Beobachter werfen der indonesischen Regierung vor, zu wenig für den Schutz der Touristen vorgesorgt zu haben. Indonesiens Nachbarländer fordern von Jakarta schon seit langem ein härteres Vorgehen gegen Mitglieder der südostasiatischen Gruppe Jemaah Islamiyah, die in der Region einen islamischen Staat aufbauen will. Singapur verlangt etwa die Festnahme des mutmaßlichen Führers der Gruppe, Abu Bakar Bashir, der in Indonesien lebt. Jakarta erklärte, nicht genug Beweise gegen ihn zu haben.
Nach Angaben der singapurischen Behörden steht Jemaah Islamiyah der Terrororganisation El Kaida nahe. Sie soll einen Anschlag auf die US-Botschaft und andere Ziele in Singapur geplant haben.
Bisher sah Indonesien jedoch keinen Anlass, gegen die Gruppe durchzugreifen. In der Vergangenheit haben die indonesischen Behörden immer wieder versichert, es gebe in dem Land keine Gruppen mit Verbindungen zur El Kaida. Nach der Bombenexplosion auf Bali will Jakarta den entstandenen Schaden begrenzen und verspricht, die Sicherheitsmaßnahmen zu verstärken.
Als die Sonne am Tag nach dem Anschlag aufgeht, klebt noch immer Blut auf den Straßen des ehemals friedlichen Ferienortes Kuta Beach.

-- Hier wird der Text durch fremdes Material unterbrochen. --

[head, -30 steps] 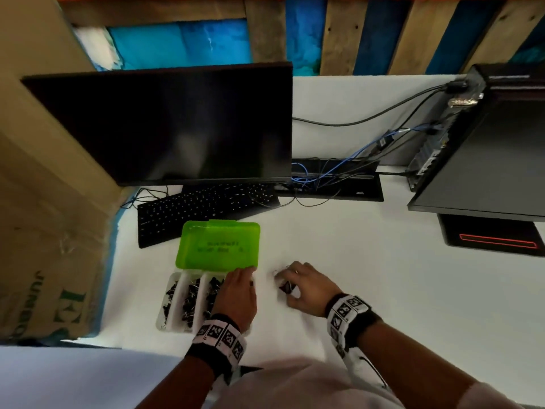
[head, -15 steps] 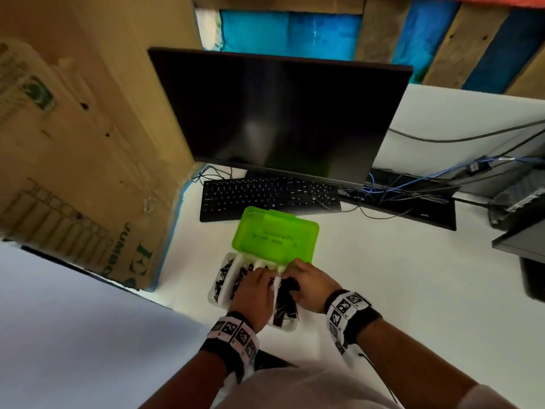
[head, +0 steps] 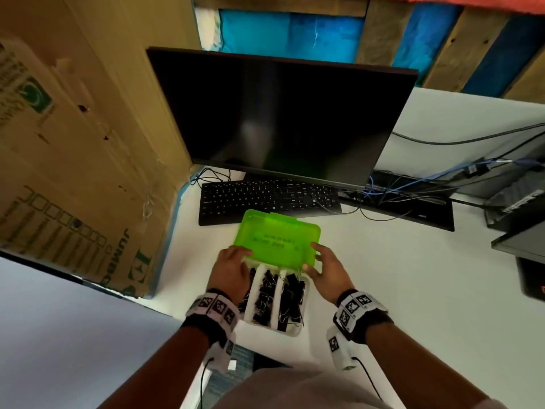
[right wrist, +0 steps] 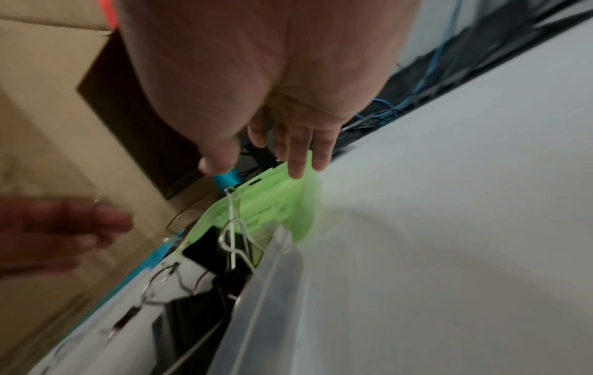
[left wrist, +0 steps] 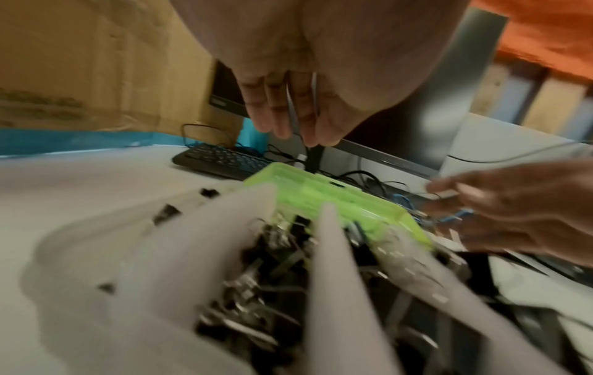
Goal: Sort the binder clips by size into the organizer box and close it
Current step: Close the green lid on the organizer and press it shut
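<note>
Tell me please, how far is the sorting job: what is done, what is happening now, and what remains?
Done, as it looks: black binder clips fill the compartments of the organizer box, and none shows loose on the desk. In hand: the left hand and the right hand are at either end of the green lid, which is open. Left: lowering the lid and shutting it.

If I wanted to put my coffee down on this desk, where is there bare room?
Best spot: the white desk right of the clip box, in front of the cables. A narrower strip lies between the box and the cardboard carton. Crowded: between keyboard and green lid, where the left hand and right hand work.
</note>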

Ein Bein liegt auf einem Dach. Eine verstümmelte Hand liegt auf dem Bürgersteig. Die Feriengäste fliehen in Scharen aus dem Tropenparadies, verzweifelt wollen sie die Insel mit dem erstbesten geeigneten Flugzeug verlassen. Auf dem Flughafen erklärt ein wartender britischer Urlauber: "Das ist das erste und das letzte Mal, das ich nach Bali gekommen bin".